I just looked at my January blog post and whoa! I totally forgot all about that! I reread it and winced when I saw what I wrote, especially the part where I said that I will post two times a week. Okay, I didn't do anything on that list. I did lose about 4 pounds but I didn't exercise. I didn't get creative for 30 minutes a day, 5 days a week. I am reading before I go to bed almost nightly. I usually conk out after 2 or 3 pages but it's reading and it's a book! We didn't get an exercise bike yet and that's our fault. But I did go out of my comfort zone.
This February, I decided to take a phlebotomy class at BOCES. I always wanted to work in health care. I wanted to be a doctor when I went to college. I realized that I wasn't that great a student once I saw those pre-meds in my bio classes. But I always loved science. I am the team teacher in science at my school. I love it and I think getting back into it led me down this path. I wanted to work in a lab but you need to get a whole new bachelor's degree for that and I don't want to do that. So how about sticking a needle in someone's arm and drawing blood? Why not?
I must admit that the idea of drawing blood scared me.
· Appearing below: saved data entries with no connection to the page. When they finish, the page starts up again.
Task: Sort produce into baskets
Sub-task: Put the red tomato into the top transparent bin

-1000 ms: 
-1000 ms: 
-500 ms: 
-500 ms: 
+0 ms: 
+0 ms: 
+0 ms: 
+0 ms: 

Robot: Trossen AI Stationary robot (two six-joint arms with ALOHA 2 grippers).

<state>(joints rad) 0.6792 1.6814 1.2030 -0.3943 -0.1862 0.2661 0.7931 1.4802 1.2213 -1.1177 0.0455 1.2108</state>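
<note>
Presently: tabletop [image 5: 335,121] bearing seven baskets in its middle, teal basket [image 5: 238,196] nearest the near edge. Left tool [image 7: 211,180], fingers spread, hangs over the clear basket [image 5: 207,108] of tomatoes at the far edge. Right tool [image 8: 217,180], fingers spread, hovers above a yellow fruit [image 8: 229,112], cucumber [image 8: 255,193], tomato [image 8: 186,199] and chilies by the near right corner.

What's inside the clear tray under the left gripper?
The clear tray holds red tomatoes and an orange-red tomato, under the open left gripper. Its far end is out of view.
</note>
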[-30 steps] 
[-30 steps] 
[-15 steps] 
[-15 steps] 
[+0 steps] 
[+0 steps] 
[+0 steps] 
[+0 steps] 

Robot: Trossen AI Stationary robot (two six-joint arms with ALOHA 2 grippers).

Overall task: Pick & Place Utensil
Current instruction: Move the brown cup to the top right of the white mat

I wanted to bolt out of that classroom during the first class but I didn't. The book learning part isn't hard. It's easy and interesting but once we started actually drawing blood...I was drawn in. I couldn't believe that I actually did it on real person! I didn't get queasy or scared. I felt for the vein, stuck the needle in, attached the evacuated tube and there she went! I was hooked.
My plan is to try to work over the summer as a phlebotomist hopefully at a hospital. I would like to do it part-time and then transition into it as I get closer and closer to retiring from teaching. I think I could rock some scrubs and some Crocs!
So the big question is: what's with me and needles?